## Supplied records
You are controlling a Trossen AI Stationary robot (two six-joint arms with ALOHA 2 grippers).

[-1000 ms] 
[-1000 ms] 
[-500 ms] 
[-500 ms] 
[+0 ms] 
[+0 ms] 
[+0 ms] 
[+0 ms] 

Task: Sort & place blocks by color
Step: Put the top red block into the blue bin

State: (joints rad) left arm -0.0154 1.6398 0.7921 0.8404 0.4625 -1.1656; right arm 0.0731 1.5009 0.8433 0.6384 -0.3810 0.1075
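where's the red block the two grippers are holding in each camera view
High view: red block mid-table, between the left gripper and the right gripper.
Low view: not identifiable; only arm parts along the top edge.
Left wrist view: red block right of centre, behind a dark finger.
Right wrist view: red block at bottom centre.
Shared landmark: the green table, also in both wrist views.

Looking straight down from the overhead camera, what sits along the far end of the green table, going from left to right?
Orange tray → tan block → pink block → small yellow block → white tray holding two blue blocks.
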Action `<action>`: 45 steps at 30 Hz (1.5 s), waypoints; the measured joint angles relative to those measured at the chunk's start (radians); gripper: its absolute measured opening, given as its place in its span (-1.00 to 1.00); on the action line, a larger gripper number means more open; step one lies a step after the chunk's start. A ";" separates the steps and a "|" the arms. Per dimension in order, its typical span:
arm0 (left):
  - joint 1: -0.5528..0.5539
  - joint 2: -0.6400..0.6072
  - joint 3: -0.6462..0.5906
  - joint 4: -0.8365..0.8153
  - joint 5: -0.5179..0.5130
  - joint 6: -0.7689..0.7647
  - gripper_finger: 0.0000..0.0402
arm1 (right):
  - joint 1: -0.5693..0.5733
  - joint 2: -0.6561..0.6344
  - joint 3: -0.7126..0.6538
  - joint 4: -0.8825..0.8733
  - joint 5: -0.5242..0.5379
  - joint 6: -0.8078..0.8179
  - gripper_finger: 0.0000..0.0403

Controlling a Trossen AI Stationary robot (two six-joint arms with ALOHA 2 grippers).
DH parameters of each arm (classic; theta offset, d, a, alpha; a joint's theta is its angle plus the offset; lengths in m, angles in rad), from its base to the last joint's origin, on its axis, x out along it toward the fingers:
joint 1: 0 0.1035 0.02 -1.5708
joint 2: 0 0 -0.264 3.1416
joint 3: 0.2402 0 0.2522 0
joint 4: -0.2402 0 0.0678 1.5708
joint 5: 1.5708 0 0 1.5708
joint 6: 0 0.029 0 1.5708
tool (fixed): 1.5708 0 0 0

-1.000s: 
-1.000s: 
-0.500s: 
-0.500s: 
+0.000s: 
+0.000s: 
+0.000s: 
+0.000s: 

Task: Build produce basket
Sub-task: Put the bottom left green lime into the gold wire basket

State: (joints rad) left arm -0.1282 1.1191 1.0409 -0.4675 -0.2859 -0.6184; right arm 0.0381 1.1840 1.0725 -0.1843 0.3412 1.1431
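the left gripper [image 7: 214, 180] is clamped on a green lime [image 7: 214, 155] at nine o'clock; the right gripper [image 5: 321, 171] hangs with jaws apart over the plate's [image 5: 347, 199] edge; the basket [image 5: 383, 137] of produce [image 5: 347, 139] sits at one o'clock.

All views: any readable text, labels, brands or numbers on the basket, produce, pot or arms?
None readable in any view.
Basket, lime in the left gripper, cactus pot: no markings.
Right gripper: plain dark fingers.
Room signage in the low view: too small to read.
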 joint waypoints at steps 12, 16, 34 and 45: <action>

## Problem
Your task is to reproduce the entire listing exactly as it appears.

## Output for this task
You are controlling a Trossen AI Stationary robot (two six-joint arms with ALOHA 2 grippers).

[-1000 ms] 
[-1000 ms] 
[-500 ms] 
[-500 ms] 
[+0 ms] 
[+0 ms] 
[+0 ms] 
[+0 ms] 

Task: Sort & place blocks by color
Step: Put the top red block into the blue bin

State: (joints rad) left arm -0.0154 1.6398 0.7921 0.8404 0.4625 -1.1656; right arm 0.0731 1.5009 0.8433 0.6384 -0.3810 0.1075
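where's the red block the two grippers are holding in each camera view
High view: red block mid-table, between the left gripper and the right gripper.
Low view: not identifiable; only arm parts along the top edge.
Left wrist view: red block right of centre, behind a dark finger.
Right wrist view: red block at bottom centre.
Shared landmark: the green table, also in both wrist views.

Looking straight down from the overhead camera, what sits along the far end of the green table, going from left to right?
Orange tray → tan block → pink block → small yellow block → white tray holding two blue blocks.
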Action `<action>`: 45 steps at 30 Hz (1.5 s), waypoints; the measured joint angles relative to those measured at the chunk's start (radians); gripper: its absolute measured opening, given as its place in its span (-1.00 to 1.00); on the action line, a larger gripper number means more open; step one lies a step after the chunk's start. A ";" separates the steps and a "|" the arms. Per dimension in order, its typical span:
arm0 (left):
  - joint 1: -0.5528..0.5539
  - joint 2: -0.6400..0.6072
  - joint 3: -0.6462..0.5906
  - joint 4: -0.8365..0.8153
  - joint 5: -0.5179..0.5130
  - joint 6: -0.7689..0.7647
  - gripper_finger: 0.0000..0.0402
arm1 (right):
  - joint 1: -0.5693..0.5733
  - joint 2: -0.6561..0.6344
  - joint 3: -0.7126..0.6538
  - joint 4: -0.8825..0.8733
  - joint 5: -0.5242..0.5379
  - joint 6: -0.8078..0.8179
  - gripper_finger: 0.0000..0.0403

Controlling a Trossen AI Stationary robot (two six-joint arms with ALOHA 2 grippers).
DH parameters of each arm (classic; theta offset, d, a, alpha; a joint's theta is its angle plus the offset; lengths in m, angles in rad), from its base to the last joint's origin, on its axis, x out along it toward the fingers:
joint 1: 0 0.1035 0.02 -1.5708
joint 2: 0 0 -0.264 3.1416
joint 3: 0.2402 0 0.2522 0
joint 4: -0.2402 0 0.0678 1.5708
joint 5: 1.5708 0 0 1.5708
joint 6: 0 0.029 0 1.5708
tool (fixed): 1.5708 0 0 0

-1.000s: 
-1.000s: 
-0.500s: 
-0.500s: 
+0.000s: 
+0.000s: 
+0.000s: 
+0.000s: 

Task: Build produce basket
Sub-task: Put the bottom left green lime into the gold wire basket

State: (joints rad) left arm -0.1282 1.1191 1.0409 -0.4675 -0.2859 -0.6184; right arm 0.0381 1.1840 1.0725 -0.1843 0.3412 1.1431
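the left gripper [image 7: 214, 180] is clamped on a green lime [image 7: 214, 155] at nine o'clock; the right gripper [image 5: 321, 171] hangs with jaws apart over the plate's [image 5: 347, 199] edge; the basket [image 5: 383, 137] of produce [image 5: 347, 139] sits at one o'clock.

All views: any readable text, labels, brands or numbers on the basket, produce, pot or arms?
None readable in any view.
Basket, lime in the left gripper, cactus pot: no markings.
Right gripper: plain dark fingers.
Room signage in the low view: too small to read.
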 joint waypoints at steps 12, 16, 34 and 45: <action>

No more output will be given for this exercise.